You are viewing a plain text version of this content. The canonical link for it is here.
Posted to derby-commits@db.apache.org by Apache Wiki <wi...@apache.org> on 2006/06/22 04:49:12 UTC
[Db-derby Wiki] Update of "MysqlDerbyMigration/DesignDocument" by RaminMoazeni

Dear Wiki user,

You have subscribed to a wiki page or wiki category on "Db-derby Wiki" for change notification.

The following page has been changed by RaminMoazeni:
http://wiki.apache.org/db-derby/MysqlDerbyMigration/DesignDocument

New page:
= MySQL to Apache Derby Migration Tool =

== Ramin Moazeni ==

== Version 1.1 ==

  
= Introduction =

When you work with databases, you will often need to copy data from one database to another. The Apache Derby database currently is lacking a migration tool that that enables you to quickly migrate popular databases and data to Apache Derby database. Using a Graphical User Interface (GUI), the Derby migration tool will assist in successfully migrating databases. The use of Derby migration tool will assist in migration of databases including schema objects such as tables, indexes, views, and stored procedures to Apache Derby database. The advantage of using the migration tool will be Cost Saving, improved productivity, and reduced risks. 

I propose to implement the migration tool that will support migration of tables, views, indexes, and stored procedures. The steps required to migrate from MySQL to Apache Derby generally involves: 

 * Migration of the schema and data 
 * Migration of database objects such as tables, views, indexes, and stored procedures
 
This paper serves as a proposal for implementing the MySQL to Derby migration tool. The implementation language for this project is Java since it can be run on different platforms.  

= The Migration Process =
The MySQL to Apache Derby Migration tool is a framework that enables migration and conversion of data from MySQL database to Apache Derby database. The system consists of several components responsible for capturing source database schema, database object mapping, datatype mapping and capturing source data to migrate a MySQL database to Apache Derby. 

This following diagram describes processes used by the system to implement its capabilities. It explains how the system interacts with its actors (i.e users and databases) and the specific steps and interactions will the users have with the system. 

http://www-scf.usc.edu/~moazeni/GSoC/mysql_7.jpg

The above processes, tasks and interactions are summarized as the following use cases:

 * UC-1: Select Source DBMS    
   The user will select the source DBMS (i.e mysql, oracle, etc)

 * UC-2: Enter Source DBMS Connection Parameters 
   To enter information of the source Database Management System such as database IP, Port
   information, username and password. 

 * UC-3: Enter Target DBMS Connection Parameters 
   To enter information of the target Database Management System such as database IP, 
   Port information, username and password. 

 * UC-4: Select DB to be Migrated 
   The migration tool will capture the databases of the source DBMS. The user can select
   the database that needs to be migrated. 

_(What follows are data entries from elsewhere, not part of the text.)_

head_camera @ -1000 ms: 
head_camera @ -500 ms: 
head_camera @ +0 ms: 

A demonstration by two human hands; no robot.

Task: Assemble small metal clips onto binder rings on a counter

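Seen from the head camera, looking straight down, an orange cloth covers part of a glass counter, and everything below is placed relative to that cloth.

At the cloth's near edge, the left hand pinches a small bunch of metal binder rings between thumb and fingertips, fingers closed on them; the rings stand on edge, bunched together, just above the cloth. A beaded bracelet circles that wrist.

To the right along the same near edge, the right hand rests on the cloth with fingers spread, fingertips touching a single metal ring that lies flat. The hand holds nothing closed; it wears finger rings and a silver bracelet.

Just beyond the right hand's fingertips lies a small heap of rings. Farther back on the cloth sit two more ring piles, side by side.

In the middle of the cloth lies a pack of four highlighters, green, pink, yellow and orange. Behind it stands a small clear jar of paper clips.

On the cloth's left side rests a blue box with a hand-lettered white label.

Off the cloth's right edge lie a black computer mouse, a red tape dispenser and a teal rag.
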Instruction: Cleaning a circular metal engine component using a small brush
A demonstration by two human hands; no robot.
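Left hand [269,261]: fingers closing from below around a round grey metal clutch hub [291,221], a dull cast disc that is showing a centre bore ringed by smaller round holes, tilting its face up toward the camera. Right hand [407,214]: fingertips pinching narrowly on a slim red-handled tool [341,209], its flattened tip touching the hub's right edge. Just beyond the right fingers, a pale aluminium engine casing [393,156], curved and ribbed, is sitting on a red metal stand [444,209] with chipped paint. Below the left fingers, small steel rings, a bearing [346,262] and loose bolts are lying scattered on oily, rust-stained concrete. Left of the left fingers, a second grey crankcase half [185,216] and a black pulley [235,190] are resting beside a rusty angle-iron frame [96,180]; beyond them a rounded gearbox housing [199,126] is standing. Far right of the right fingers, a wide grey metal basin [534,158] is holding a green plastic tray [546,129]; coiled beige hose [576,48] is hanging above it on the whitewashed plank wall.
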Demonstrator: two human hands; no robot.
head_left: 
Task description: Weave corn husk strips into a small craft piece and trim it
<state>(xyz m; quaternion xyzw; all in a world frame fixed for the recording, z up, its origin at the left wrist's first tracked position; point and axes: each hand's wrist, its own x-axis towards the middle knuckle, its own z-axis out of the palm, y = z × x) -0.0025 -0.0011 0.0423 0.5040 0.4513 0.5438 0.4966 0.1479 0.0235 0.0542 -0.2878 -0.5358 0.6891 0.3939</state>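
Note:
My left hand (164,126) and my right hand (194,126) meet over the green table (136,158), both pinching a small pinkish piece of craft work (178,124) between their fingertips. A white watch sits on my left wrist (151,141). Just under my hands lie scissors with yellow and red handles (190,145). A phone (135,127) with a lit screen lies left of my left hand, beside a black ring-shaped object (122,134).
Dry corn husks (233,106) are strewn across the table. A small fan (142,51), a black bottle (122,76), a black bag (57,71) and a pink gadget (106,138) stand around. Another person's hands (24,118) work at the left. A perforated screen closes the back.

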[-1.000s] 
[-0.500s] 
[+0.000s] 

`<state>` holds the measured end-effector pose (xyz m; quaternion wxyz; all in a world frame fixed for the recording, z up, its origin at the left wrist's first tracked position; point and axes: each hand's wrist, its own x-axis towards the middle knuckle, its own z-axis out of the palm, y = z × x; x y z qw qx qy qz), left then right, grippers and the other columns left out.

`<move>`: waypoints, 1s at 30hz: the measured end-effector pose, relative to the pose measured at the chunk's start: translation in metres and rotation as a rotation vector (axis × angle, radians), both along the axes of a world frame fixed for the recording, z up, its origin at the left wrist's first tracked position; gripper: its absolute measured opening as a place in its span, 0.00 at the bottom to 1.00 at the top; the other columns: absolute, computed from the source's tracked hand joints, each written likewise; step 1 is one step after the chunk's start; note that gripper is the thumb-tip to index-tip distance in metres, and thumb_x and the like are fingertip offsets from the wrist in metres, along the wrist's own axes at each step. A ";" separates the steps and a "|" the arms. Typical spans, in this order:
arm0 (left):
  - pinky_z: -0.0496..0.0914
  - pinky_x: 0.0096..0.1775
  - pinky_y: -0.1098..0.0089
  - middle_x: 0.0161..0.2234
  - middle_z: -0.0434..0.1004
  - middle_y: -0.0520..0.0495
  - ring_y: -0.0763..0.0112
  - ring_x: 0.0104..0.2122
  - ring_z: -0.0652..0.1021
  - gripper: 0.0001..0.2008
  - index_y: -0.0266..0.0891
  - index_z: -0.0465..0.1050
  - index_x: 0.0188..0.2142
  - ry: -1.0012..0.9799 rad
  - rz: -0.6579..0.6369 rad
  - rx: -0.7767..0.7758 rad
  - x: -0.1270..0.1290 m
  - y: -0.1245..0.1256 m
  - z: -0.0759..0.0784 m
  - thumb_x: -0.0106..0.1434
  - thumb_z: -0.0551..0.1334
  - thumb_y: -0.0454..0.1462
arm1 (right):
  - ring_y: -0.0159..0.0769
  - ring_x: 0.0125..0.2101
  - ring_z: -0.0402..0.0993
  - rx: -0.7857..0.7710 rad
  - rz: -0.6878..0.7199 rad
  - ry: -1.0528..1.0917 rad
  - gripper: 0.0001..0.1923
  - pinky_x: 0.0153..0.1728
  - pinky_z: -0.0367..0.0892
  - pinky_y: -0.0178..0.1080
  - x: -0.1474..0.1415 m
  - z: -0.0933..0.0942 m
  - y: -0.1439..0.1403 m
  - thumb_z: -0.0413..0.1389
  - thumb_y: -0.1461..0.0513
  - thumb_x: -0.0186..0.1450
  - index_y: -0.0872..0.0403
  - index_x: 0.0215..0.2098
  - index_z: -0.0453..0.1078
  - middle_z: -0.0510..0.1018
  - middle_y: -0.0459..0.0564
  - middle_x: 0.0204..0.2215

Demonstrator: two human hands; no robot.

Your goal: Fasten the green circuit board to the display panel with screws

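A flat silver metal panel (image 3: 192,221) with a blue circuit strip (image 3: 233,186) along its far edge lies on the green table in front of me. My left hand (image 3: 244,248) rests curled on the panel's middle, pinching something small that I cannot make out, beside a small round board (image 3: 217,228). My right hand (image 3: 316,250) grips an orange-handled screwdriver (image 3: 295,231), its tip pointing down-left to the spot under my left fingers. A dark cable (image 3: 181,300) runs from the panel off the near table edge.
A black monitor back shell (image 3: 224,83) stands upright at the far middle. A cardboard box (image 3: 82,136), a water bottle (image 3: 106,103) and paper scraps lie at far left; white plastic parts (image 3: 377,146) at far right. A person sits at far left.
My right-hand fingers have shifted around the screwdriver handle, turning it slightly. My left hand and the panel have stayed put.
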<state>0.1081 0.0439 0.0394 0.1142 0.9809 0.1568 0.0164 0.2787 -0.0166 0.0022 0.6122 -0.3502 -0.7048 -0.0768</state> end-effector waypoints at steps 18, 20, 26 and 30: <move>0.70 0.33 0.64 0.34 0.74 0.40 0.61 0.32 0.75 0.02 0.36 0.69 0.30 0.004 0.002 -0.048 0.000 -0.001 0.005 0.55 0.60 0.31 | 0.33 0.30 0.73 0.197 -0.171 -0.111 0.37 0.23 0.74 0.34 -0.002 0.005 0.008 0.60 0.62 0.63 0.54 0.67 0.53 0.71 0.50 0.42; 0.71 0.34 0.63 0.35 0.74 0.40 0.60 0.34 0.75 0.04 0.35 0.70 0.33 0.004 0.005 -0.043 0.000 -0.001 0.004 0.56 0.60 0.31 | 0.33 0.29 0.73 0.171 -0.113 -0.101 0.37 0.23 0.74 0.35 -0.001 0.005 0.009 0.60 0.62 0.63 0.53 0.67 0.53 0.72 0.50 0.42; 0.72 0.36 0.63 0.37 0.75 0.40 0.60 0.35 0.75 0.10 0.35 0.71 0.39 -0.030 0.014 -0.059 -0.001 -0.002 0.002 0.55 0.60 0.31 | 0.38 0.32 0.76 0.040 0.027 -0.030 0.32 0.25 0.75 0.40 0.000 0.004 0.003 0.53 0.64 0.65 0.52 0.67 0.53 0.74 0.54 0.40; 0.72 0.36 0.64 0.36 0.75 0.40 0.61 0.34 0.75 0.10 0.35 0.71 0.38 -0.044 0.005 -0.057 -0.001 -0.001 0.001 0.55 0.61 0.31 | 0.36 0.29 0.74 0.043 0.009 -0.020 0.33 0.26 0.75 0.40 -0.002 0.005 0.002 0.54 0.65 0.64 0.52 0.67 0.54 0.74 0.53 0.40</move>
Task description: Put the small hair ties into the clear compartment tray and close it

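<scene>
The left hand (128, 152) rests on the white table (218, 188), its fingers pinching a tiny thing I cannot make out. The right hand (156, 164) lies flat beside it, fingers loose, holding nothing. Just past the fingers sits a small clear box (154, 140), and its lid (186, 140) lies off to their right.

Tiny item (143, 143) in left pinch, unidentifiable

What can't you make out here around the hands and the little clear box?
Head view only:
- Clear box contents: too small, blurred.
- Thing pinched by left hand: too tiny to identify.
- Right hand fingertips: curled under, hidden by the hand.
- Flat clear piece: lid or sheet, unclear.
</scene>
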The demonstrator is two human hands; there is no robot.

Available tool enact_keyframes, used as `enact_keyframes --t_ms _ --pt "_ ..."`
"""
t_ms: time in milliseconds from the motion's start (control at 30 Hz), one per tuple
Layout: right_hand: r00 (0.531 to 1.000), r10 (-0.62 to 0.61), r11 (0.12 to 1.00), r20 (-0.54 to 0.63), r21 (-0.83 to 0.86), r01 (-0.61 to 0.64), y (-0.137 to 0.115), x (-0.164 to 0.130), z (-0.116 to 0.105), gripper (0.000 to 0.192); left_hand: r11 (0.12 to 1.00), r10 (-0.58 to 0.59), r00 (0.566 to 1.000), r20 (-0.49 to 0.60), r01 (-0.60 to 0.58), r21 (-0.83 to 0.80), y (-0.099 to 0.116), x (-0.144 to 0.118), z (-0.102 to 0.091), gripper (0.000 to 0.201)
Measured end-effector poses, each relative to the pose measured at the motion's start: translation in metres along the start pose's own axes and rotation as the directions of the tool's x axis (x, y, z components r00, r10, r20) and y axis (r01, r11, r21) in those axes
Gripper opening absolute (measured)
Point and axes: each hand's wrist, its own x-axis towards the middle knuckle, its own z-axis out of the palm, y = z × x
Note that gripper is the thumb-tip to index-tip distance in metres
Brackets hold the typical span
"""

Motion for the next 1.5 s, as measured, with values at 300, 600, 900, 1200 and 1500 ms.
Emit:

 * UC-5: Choose DB Objects to be Migrated 
   The migration tool will capture the objects (tables, views, stored procedures, etc)
   from the selected database. The user can then select the objects that need to be
   migrated. 

 * UC-6: Edit mapping errors 
   The user will be displayed a list of object mapping errors. The user will get the
   option of manually editing the sql statements to resolve the issue.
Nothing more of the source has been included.